Digital Personal Data Protection Rules 2025

It’s been almost a year since the draft Rules were released, and the final text brings much-needed clarity to how India’s data protection law will work in practice.  

When will the Rules come into effect? 

1. Provisions relating to the Data Protection Board (DPB) and certain procedural aspects take effect immediately on publication in the official gazette. 

2. Obligations relating to consent managers, and powers of the DPB start 12 months after publication. 

3. Operational requirements including notice, security safeguards, breach reporting, retention, children’s data, SDF obligations, international transfers, research exemption, and government information powers will take place 18 months after publication, i.e., 13 May 2027. 

 Notice for consent 

Businesses must provide clear, standalone notices to users about how their personal data will be handled (Rule 3). These notices must: 

1. Include an itemised description of the personal data to be processed; 

2. Provide the specified purpose or purpose(s) of processing; and 

3. Offer a specific description of the goods, services, or uses that the processing enables; 

4. Be presented independently of other information, in clear and plain language; and 

5. Include links or other clear means to withdraw consent, exercise rights, and complain to the DPB. 

A small but important change from the draft is that the Rules now refer to “specified purpose(s)”, which suggests that some degree of purpose bundling for the consent may be permissible. While this may offer some limited practical relief, actual market practice will need to develop through implementation and Board guidance. 

Consent Managers? 

Consent Managers allow individuals to give, manage, review, and withdraw consent for processing personal data (Rule 4). To act as a consent manager, entities must: 

1. Register with the DPB; 

2. Be incorporated in India and meet minimum net-worth and governance requirements; and 

3. Operate independently, avoiding conflicts of interest with data fiduciaries whose consents they manage. 

How can government organisations process personal data? 

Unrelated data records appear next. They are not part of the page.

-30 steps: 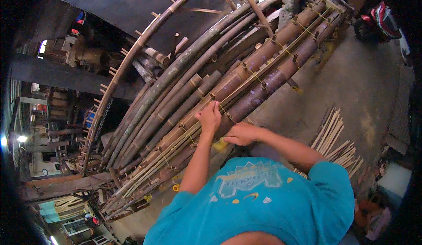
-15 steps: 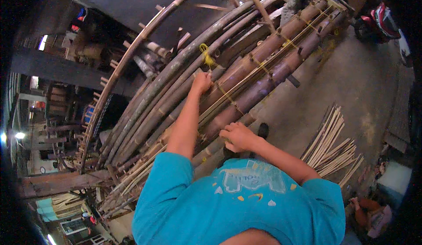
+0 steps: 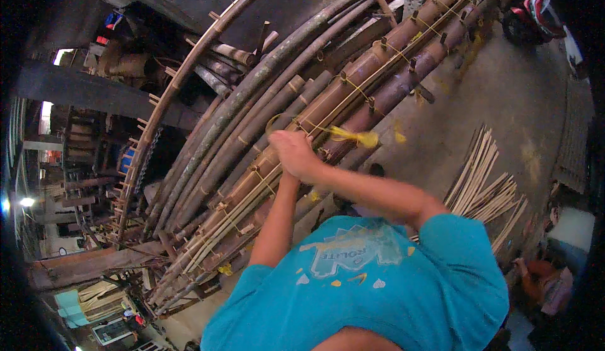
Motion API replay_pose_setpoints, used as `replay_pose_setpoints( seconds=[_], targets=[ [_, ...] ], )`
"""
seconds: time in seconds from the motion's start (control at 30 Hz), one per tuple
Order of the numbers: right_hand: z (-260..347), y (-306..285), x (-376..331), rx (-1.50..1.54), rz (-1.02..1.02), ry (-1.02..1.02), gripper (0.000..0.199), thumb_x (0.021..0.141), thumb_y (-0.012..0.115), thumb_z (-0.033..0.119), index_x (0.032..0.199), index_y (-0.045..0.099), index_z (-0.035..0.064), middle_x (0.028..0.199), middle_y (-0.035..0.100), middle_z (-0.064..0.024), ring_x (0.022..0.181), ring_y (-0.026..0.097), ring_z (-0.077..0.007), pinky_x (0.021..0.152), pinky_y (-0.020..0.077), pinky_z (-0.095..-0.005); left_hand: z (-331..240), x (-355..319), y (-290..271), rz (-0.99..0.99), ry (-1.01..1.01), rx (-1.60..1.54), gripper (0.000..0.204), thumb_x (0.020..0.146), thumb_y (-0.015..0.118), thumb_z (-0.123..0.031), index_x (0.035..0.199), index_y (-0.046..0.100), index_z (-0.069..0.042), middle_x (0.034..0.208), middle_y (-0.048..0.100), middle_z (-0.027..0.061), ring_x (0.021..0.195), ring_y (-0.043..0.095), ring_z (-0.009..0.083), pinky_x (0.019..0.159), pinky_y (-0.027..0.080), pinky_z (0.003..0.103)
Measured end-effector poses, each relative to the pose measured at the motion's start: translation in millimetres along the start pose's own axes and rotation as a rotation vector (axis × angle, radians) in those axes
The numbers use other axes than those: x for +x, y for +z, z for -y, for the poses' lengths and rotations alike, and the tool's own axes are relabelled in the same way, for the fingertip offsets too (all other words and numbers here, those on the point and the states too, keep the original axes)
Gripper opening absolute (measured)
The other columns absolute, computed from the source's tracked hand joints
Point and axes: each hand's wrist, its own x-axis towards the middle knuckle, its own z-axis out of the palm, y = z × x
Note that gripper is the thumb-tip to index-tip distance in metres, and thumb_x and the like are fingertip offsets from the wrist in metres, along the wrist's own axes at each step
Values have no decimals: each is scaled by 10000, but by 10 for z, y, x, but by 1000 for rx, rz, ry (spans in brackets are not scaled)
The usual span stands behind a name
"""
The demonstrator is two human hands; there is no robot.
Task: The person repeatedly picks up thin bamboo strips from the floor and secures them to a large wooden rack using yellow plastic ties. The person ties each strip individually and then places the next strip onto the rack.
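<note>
My right hand [image 3: 295,154] is closed on a yellow cord [image 3: 356,137] whose frayed, blurred end trails off to the right. It sits over a bundle of thick brown bamboo poles [image 3: 353,92] bound with thin yellow ties. My left forearm rises from below to the same spot. My left hand [image 3: 285,176] is mostly hidden under the right hand, so its grip is unclear. Thin split bamboo strips [image 3: 252,190] run along the poles just below the hands.
A long curved bamboo pole with pegs [image 3: 189,67] arches over the bundle on the left. A pile of pale split bamboo slats [image 3: 482,184] lies on the concrete floor [image 3: 504,99] at the right. A red motorbike [image 3: 535,11] stands at the top right.
My left hand has come down from the upper poles and now meets my right hand. The yellow cord was above the left hand and now streams to the right.
</note>
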Motion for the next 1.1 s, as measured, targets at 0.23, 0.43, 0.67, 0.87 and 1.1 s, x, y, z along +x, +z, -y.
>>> replay_pose_setpoints(
  seconds=[0.23,0.43,0.67,0.87,1.1],
  targets=[
    [-489,-408,1331,-972,619,-378,466,952,448,281,1411,395,211,1085,611,-213,993,575,-392,938,423,-456,-302,198,-223,167,-51,73,374,942,469,-357,1125,599,-58,1098,607,230,1054,540,420,896,434,470],
    [259,120,1375,-1108,1166,-222,501,955,420,347,1441,301,324,1190,580,-199,1119,531,-396,972,407,-484,61,149,-70,152,-76,-30,327,949,451,-311,1068,650,-79,997,651,198,985,602,366,827,466,458],
    [-15,-297,1433,-1477,881,-49,493,922,433,443,1278,524,114,1235,564,-205,1117,554,-375,966,421,-466,-192,13,50,-105,-142,153,300,940,478,-315,1010,683,-107,950,676,163,946,621,314,864,363,454],
    [-479,-558,1629,-1067,526,180,594,901,443,510,1130,620,-9,1125,615,-244,1050,593,-396,923,446,-482,-183,20,117,-104,-167,54,269,924,502,-289,978,685,-99,922,655,159,921,583,346,836,324,470],
    [-434,-705,1371,-675,373,129,495,907,497,485,960,642,15,896,650,-227,934,630,-334,818,459,-462,-143,29,192,-131,-70,25,251,935,468,-246,1010,663,-107,938,661,124,954,583,283,842,304,433]
  ],
)
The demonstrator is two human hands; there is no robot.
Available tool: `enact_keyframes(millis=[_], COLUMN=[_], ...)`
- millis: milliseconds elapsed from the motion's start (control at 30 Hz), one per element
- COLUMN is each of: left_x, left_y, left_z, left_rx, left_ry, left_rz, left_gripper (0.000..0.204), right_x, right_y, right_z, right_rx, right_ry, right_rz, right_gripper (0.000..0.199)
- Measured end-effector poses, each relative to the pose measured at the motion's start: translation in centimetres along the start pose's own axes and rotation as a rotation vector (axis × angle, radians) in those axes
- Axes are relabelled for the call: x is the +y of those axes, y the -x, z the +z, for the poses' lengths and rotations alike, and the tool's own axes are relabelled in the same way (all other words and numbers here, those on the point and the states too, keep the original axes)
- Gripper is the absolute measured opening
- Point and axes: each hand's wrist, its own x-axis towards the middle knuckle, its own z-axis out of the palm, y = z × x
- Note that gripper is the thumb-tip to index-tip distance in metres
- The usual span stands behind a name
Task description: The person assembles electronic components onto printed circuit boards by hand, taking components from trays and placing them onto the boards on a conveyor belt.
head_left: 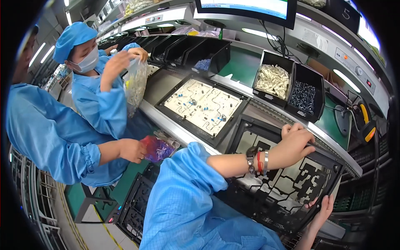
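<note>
Gripping a black cut-out frame point(287, 183) with both hands, tilted up off the tabletop point(246, 62) edge near the conveyor rail point(266, 110). Left hand point(293, 143) curling over the top edge, fingers closed around it, wrist wearing a watch and red bands. Right hand point(321, 212) pinching the lower right corner from underneath, only the fingertips showing. Sitting just to the left on the line: a white circuit board in its black carrier point(200, 106), small parts already standing on it.

Possibly going wrong from here: swinging that tilted frame sideways and clipping the loaded board, knocking loose parts over. Also risking a slip at the lower corner, seeing how thin that right-hand hold looks. Bins of white parts point(273, 79) and dark parts point(303, 96) sitting close behind, so lifting too high and catching a bin lip looks possible too.

Neighbouring worker handling a clear bag point(135, 83), well apart.
</note>
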Motion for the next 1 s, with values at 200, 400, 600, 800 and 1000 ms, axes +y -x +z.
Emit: enact_keyframes(millis=[200,400,600,800,1000], left_x=[-4.6,-9.9,-9.4,-9.5,-11.6], left_y=[2.4,9.1,9.3,5.4,1.6], left_z=[-4.6,-1.2,2.7,1.3,1.3], left_rx=[0.091,0.104,-0.041,-0.015,-0.118], left_ry=[-0.192,0.322,1.429,1.424,1.392], left_rz=[-0.078,-0.616,-1.146,-1.258,-1.291], left_gripper=[0.06,0.058,0.054,0.048,0.039], right_x=[-1.5,1.1,2.3,1.8,1.6], right_y=[-2.7,-6.9,-7.8,-9.3,-12.3], right_z=[-2.3,-8.9,-9.4,-8.8,-8.7], right_rx=[0.13,0.166,0.163,-0.142,-0.136], right_ry=[0.124,0.166,0.269,0.223,0.196], right_rz=[0.135,0.052,0.297,0.451,0.49], right_gripper=[0.021,0.023,0.035,0.039,0.037])
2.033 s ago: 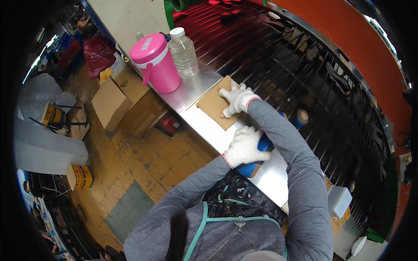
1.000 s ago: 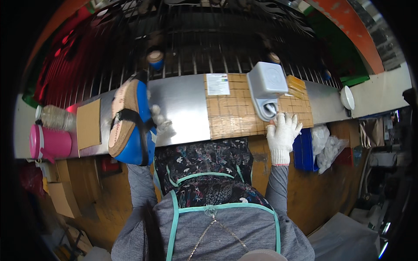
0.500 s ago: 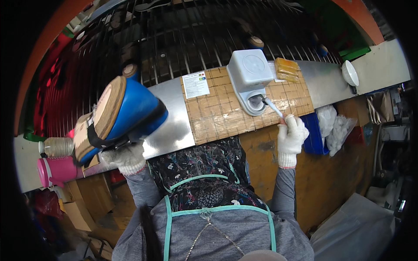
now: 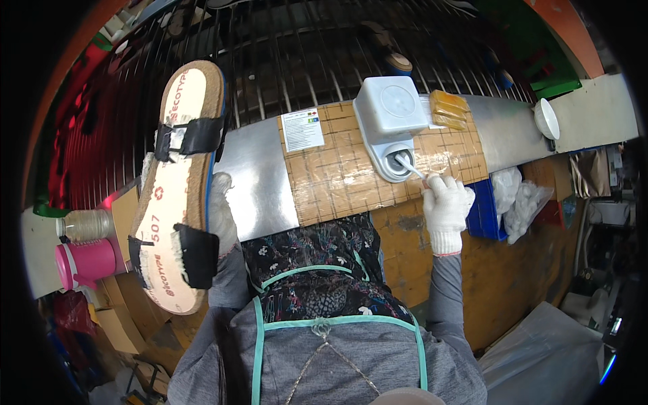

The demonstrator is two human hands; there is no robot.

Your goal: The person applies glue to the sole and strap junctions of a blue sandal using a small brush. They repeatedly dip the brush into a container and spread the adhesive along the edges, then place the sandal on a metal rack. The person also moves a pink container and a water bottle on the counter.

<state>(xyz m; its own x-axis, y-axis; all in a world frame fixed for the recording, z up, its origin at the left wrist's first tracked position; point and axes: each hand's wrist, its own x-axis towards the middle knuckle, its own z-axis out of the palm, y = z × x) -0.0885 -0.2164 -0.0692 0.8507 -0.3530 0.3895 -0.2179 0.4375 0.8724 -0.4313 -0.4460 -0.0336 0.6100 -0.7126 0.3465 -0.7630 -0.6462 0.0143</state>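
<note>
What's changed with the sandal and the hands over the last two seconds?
The left hand lifted the sandal off the bench and turned it sole-up. The right hand reached over and took the brush in the white pot. The woven mat stayed put.

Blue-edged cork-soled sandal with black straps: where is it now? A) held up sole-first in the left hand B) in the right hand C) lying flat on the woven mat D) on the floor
A: the left hand in a white glove grips the blue-edged cork-soled sandal off the bench, while the right hand holds a white brush at the white container.
</note>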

Rule 5 and the Second Schedule set out how government bodies can process personal data when delivering subsidies, benefits, services, licences, or permits. Processing must be: 

1. Lawful and necessary for the purpose; 

2. Limited to what is needed; and 

3. Supported by appropriate security safeguards and retention limits. 

Government entities must also ensure data accuracy and inform individuals about how their data is being used. 

Security safeguards  

Data fiduciaries must, at the minimum: 

1. Secure personal data using measures like encryption, obfuscation or masking, or virtual tokens; 

2. Implement appropriate access controls and keep visibility on who accesses data; 

3. Maintain access logs for at least one year; 

4. Monitor and review logs regularly; 

5. Put in place business continuity and recovery measures; 

6. Flow down security obligations to data processors through contracts; and 

7. Implement technical and organisational measures (Rule 6). 

Data breach? 

When a data fiduciary becomes “aware” of a personal data breach, it must: 

1. Inform affected data principals “without delay”, with details such as a description of the breach, potential consequences, steps being taken, and what individuals can do to protect themselves; and 

2. Notify the Data Protection Board in two stages: 

3. A first intimation “without delay” describing the breach, its extent, timing, location, and likely impact; and 

4. A detailed report within 72 hours (subject to extension by the Board), covering causes, impact, mitigation steps, remedial measures, and information about notifications to data principals (Rule 7). 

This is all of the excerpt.